» **Task to complete**: Where the string "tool" appears in a line of the material below, copy that line.

» **Extracted material**:
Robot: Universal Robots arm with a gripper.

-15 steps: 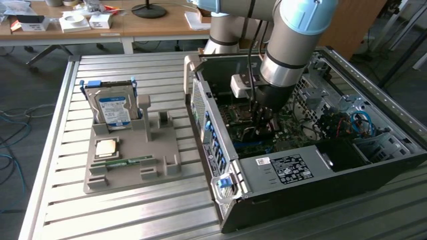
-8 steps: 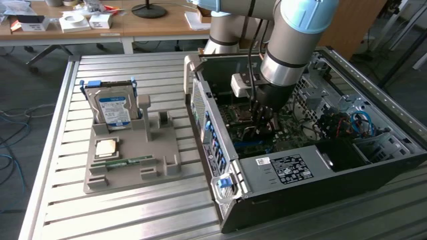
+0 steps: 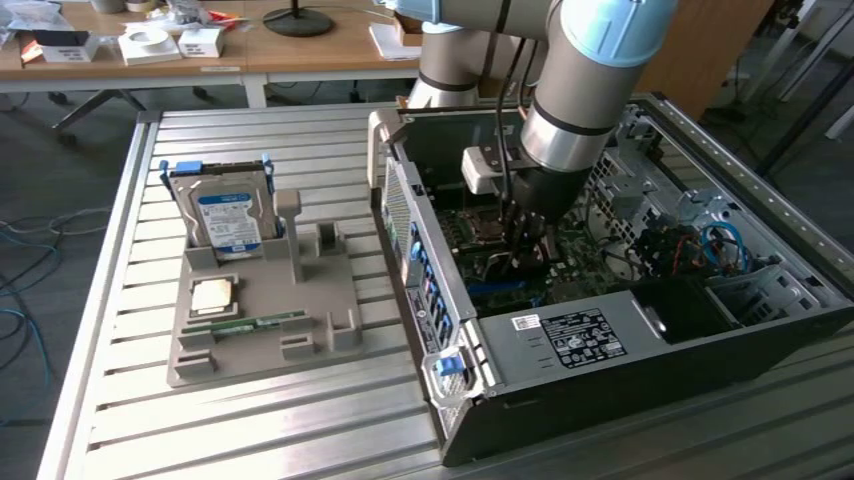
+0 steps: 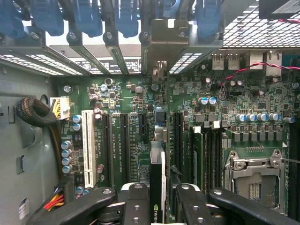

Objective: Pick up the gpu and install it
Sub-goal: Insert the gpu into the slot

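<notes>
Gripper (image 4: 157, 201) pinches the gpu (image 4: 157, 187) edge-on, card hanging straight below inside the computer case (image 3: 561, 345), long axis parallel to the motherboard slots (image 4: 124, 145) underneath.

A small pale logo mark is being shown on the thin dark circuit card (image 4: 155, 178) gripped in the black pincer (image 4: 157, 206). White print on the green motherboard (image 4: 136, 140) beyond the pincer is being left unreadable.

Ribbed bare-metal table (image 3: 267, 420), matt grey plastic holder (image 3: 267, 330), glossy green motherboard (image 4: 136, 140), matt black end effector (image 4: 157, 206).
</notes>
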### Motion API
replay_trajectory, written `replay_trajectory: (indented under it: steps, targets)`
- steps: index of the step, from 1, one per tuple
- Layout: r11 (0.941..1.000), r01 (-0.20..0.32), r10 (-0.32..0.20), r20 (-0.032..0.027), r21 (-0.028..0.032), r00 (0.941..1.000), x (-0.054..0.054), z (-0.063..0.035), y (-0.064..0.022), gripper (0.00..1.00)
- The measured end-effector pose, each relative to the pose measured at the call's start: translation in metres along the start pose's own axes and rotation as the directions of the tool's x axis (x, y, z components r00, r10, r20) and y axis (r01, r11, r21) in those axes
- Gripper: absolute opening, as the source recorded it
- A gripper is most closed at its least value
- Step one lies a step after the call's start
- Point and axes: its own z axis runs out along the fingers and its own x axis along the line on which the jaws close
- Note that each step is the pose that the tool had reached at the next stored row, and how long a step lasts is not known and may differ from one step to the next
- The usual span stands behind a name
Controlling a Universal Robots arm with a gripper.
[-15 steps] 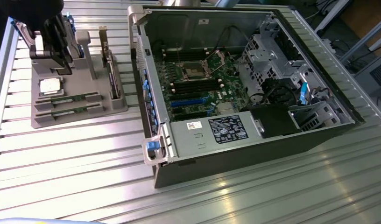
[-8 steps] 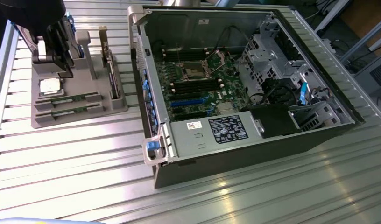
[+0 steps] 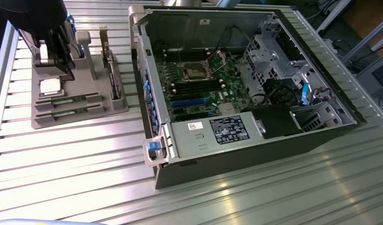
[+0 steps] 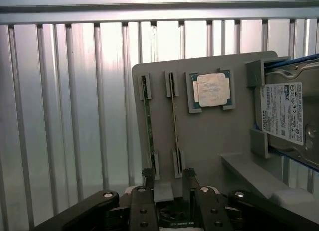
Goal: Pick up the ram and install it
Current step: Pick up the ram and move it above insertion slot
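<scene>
Robot arm (image 3: 41, 28) hovers over a grey holder (image 3: 79, 119) on the ribbed metal table (image 3: 273, 197), jaws apart near the sticks' ends. The ram (image 4: 174, 116) stands on edge in its slot, beside a second stick (image 4: 148, 121), processor (image 4: 213, 90) and hard drive (image 4: 284, 114). An open computer case (image 3: 254, 157) sits nearby.

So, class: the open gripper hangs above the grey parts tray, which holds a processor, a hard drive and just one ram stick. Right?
Not one: the wrist view shows two ram sticks slotted in the grey parts tray. The rest holds: open gripper above it, processor and hard drive on it.
</scene>
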Motion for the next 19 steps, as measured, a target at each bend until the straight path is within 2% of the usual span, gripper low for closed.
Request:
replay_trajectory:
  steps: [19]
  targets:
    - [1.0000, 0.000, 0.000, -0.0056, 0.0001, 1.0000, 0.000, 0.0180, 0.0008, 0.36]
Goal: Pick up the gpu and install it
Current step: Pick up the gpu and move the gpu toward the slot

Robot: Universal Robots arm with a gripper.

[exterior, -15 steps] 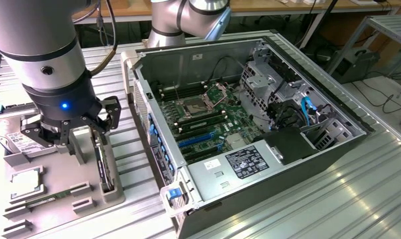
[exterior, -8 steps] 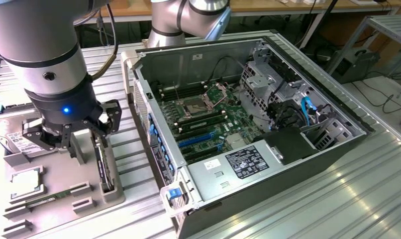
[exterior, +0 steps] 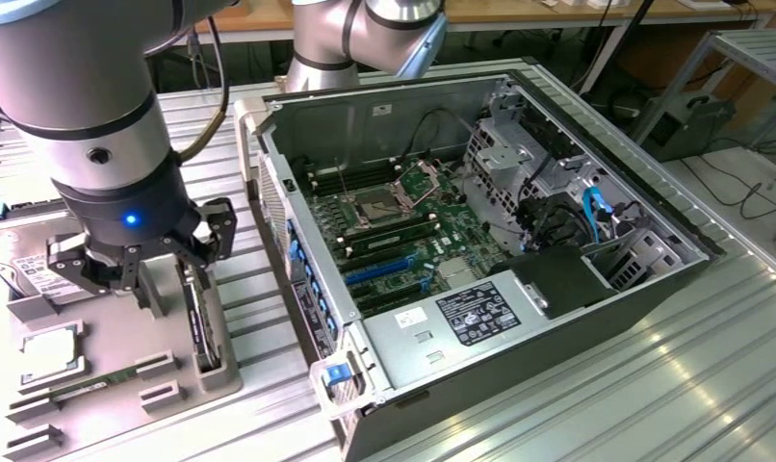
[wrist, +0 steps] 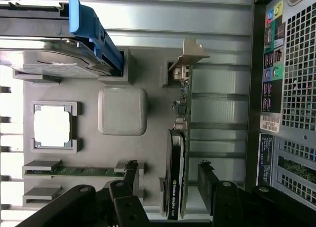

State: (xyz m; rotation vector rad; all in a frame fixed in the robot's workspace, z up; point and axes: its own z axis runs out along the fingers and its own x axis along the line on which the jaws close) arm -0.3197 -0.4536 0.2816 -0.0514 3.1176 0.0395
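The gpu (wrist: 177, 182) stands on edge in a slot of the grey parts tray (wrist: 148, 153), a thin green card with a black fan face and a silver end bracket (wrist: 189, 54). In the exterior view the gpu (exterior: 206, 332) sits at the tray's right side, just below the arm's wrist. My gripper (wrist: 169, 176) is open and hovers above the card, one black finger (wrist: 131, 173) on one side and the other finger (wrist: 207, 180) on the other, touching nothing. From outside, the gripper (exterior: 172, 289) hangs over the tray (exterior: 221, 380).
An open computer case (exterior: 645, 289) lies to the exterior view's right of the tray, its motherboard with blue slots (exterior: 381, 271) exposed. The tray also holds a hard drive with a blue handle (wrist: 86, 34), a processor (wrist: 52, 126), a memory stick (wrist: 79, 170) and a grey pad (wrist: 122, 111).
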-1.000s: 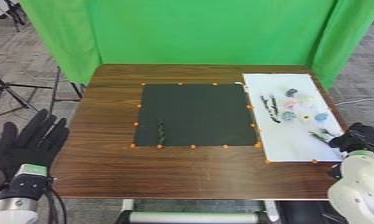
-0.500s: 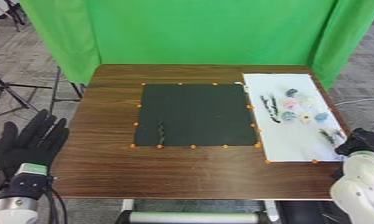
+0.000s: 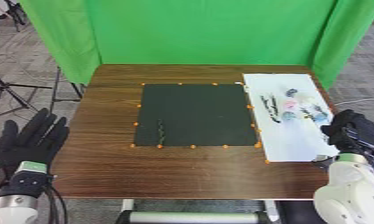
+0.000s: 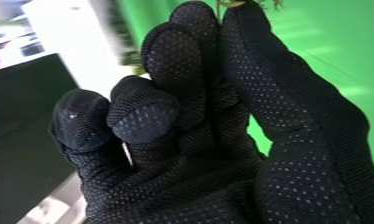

» **Written answer**:
- The measured end-effector pose, each relative to the pose measured at the call's start: translation in metres along the start pose's own axes and rotation as the directions of the tool's x axis (x, y, z components r00, r10, r20) and y axis (r01, r11, r21) in those axes
- Note that each step is the pose that the tool had reached at the next stored row, and how long a step lasts is not known and may differ from one step to the next

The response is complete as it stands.